(Beginning of Supplied data)

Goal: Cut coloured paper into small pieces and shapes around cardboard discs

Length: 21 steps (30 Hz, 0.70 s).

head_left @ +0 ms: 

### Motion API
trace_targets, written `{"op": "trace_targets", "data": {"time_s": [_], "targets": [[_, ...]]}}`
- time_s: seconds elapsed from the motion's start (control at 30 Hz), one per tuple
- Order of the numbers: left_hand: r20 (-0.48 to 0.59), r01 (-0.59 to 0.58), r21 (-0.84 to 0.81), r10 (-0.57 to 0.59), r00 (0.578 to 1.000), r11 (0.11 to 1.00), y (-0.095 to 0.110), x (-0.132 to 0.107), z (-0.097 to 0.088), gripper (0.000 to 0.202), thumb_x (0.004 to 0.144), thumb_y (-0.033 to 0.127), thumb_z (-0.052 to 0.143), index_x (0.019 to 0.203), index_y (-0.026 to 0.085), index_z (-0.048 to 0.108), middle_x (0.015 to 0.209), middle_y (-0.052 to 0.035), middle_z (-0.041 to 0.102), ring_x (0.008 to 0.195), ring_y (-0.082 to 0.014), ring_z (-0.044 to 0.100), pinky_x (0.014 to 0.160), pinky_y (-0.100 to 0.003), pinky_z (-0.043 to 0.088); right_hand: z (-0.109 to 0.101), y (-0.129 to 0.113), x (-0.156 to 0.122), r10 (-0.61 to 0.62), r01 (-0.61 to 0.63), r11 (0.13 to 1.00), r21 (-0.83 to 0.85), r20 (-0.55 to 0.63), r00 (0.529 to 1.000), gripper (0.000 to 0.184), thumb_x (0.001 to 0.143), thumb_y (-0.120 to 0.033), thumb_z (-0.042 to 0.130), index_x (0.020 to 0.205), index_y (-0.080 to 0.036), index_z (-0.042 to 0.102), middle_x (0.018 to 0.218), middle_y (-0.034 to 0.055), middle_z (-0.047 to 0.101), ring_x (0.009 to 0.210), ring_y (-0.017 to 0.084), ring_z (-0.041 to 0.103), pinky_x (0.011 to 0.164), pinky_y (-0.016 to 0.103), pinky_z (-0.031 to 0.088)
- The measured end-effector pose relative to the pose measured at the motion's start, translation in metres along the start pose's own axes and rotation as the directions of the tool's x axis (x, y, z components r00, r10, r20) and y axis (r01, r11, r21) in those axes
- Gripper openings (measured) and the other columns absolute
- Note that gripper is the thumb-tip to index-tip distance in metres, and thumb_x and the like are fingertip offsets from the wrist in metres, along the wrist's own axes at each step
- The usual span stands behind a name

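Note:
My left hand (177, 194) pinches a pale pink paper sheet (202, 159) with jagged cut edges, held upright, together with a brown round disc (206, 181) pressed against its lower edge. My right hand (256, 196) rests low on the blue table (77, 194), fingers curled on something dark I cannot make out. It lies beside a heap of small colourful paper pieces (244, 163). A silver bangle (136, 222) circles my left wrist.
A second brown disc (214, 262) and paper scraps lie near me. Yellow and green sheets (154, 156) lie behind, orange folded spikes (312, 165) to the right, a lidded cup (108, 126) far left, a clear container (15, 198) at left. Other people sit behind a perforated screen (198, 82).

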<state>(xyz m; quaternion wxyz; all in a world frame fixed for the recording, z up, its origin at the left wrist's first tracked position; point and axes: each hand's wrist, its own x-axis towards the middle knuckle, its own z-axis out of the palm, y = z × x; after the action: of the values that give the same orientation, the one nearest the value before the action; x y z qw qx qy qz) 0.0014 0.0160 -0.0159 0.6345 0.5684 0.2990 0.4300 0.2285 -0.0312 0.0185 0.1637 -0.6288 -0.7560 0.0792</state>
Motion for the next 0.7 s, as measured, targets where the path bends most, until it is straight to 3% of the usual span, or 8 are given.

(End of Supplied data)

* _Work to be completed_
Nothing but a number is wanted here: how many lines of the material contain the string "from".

* _Task answer_
2